All values are converted into categorical columns, and our target variable “final_salary” is normalized.

Performing One Hot Encoding For Our Model Data

Sadly, with the form that our data is in, our machine learning algorithms can’t understand it.

We’ll need to convert these using One Hot Encoding.

In Machine Learning, there are two ways to perform One Hot Encoding: Sklearn or Pandas.

Why we use Sklearns One Hot Encoding Over Pandas Get Dummies

While the pandas get_dummies() method is cleaner and easier to perform, it is not great for models designed for production or use in APIs.

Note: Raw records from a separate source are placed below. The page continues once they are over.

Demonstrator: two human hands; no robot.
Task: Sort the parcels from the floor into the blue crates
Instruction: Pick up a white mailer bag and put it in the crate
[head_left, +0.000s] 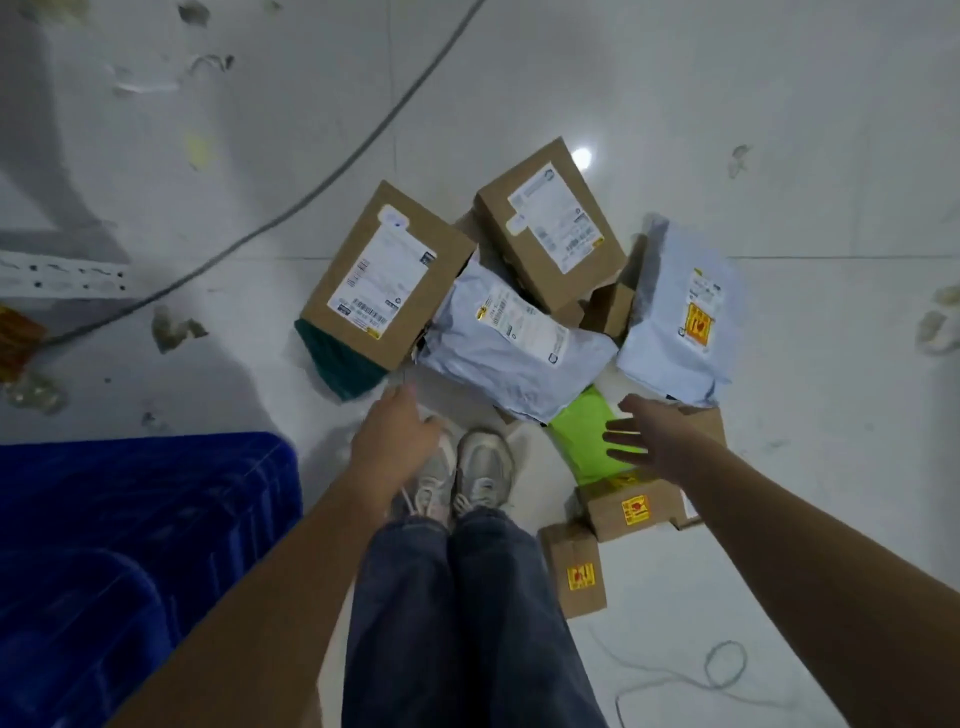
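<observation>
Most of the sorting was still ahead of us, as far as we could judge: the blue crates sat at our lower left with no parcel visible in the dark part we could see, while a whole heap of parcels lay on the pale floor in front of our shoes. Going from the largest down, we had the big cardboard box with a white label at the left of the heap, resting partly on a dark green bag; a second labelled carton behind it; two grey mailer bags, one in the middle and one at the right; a bright green packet under our right hand; and two small boxes with yellow stickers, one near our right forearm and a smaller one beside our leg. Our left hand hung above the floor near the big box, fingers loosely relaxed, its grip holding nothing. Our right hand reached over the green packet with fingers spread wide, empty as well.
</observation>
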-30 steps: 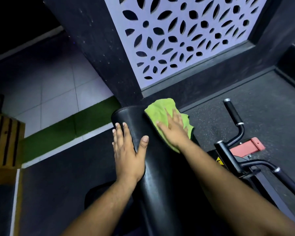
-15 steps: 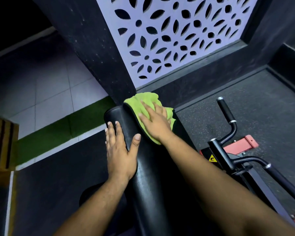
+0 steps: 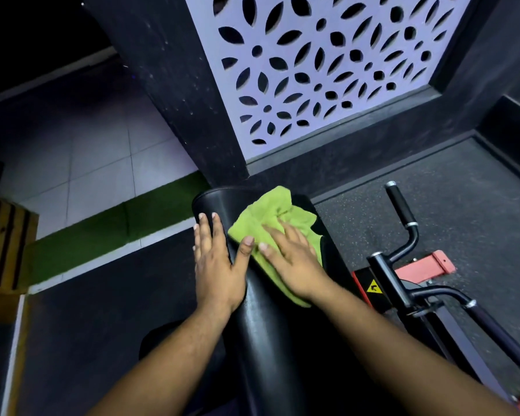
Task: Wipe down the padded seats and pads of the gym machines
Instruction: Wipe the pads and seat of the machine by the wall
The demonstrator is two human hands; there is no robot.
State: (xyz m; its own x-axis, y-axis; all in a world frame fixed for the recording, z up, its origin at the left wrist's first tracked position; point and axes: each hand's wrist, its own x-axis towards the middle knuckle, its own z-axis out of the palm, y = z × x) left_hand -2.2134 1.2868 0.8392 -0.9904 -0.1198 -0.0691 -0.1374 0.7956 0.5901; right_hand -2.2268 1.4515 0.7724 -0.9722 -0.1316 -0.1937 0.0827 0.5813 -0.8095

This is simply because we can’t save the fitted encoder.

When we feed our API data on the backend, we want the input array to be precisely the same as our training array.

Since the get_dummies() method will not save the fitted encoder, it becomes useless to us in a production environment, as it can’t re-design the same data layout.

This subtle difference is why we use Sklearn’s OHE over Pandas get_dummies method.

# need to get our data model ready, since we
# won't see any new
from sklearn.preprocessing import OneHotEncoder

#creating instance of one-hot-encoder
encoder = OneHotEncoder(handle_unknown='ignore')

#ill need this later
save_encoder = encoder.fit(df[[val for val in df.columns if val != 'final_salary']])

# actually perform it
encoded_df = pd.DataFrame(save_encoder.transform(df[[val for val in df.columns if val != 'final_salary']]).toarray())

#view final df
encoded_df['final_salary'] = [val for val in df.final_salary]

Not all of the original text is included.